鄭南軒自然是極為歡喜的。別看之前,喬絡和兒子回家住了一晚,但那也不過是暫時而已,可現在不同了,且不說喬絡是親口答應回家,更重要的是,兩人之間的感情似乎比之前要好了更多。這讓整天都疲於工作的鄭南軒心情一下放松了不少。

為了迎接自己的妻子和兒子回家,他特意讓管家和幾個保姆將家裏全部打掃了一遍。這還不夠,他還在客廳的各個角落掛滿了氣球,那樣子如同是過年一樣。

更有趣的是,一向嚴謹自持的管家竟然給自家總裁出了個主意。鄭南軒聽到後,一個勁的誇獎管家聰明能幹,並額外多塞給了他一個紅包。

管家喜滋滋的收下後,調皮的沖總裁眨了一下眼睛。引來的身邊人一致的抗議,都說管家是老不正經。
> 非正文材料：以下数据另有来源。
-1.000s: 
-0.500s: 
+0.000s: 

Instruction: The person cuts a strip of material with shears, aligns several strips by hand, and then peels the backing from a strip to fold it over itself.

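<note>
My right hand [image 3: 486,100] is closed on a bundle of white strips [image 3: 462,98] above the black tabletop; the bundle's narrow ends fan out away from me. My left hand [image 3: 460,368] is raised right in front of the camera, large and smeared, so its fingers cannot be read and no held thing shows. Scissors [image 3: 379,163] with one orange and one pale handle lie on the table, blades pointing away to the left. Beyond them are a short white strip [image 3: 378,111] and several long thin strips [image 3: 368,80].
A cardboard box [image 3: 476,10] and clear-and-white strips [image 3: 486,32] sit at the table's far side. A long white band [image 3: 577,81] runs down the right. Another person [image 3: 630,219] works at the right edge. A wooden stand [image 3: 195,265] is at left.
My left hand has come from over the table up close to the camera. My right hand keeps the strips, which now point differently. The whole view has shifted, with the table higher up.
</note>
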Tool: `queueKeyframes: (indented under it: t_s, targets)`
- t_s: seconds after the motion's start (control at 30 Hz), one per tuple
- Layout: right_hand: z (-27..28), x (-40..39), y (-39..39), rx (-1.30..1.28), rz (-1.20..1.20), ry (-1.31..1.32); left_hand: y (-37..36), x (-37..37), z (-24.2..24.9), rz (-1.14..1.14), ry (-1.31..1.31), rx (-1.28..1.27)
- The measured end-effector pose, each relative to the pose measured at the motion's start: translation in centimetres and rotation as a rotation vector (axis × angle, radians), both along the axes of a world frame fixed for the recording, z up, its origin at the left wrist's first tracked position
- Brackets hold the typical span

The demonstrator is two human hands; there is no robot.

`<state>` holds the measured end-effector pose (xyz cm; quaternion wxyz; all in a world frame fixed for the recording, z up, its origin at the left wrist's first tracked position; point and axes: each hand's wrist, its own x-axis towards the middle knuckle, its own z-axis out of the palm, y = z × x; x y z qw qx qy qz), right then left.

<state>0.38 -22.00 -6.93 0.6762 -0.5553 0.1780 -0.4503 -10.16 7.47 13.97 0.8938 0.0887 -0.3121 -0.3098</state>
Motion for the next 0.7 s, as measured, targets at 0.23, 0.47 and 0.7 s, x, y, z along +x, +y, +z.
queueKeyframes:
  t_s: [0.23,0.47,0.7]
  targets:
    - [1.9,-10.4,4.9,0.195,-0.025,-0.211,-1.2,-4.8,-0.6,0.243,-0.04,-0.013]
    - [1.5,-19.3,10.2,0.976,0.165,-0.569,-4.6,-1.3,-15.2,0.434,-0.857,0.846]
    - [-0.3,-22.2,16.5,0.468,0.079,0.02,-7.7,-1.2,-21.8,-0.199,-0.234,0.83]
喬絡和鄭喬當然不知道管家和鄭南軒之間打的是什麽啞謎。他們只知道,眼前的一切都讓他們的心情很好。尤其是鄭喬,當看到家裏掛滿各種各樣新鮮的氣球時,心裏甭提多高興了。

而最讓他興奮的還是爸爸送給他的禮物。機器人和車,那可都是限量版的,他只在電視裏看過。以前,他央求過爸爸好幾次他都沒給自己買,沒想到今天倒讓他得到了。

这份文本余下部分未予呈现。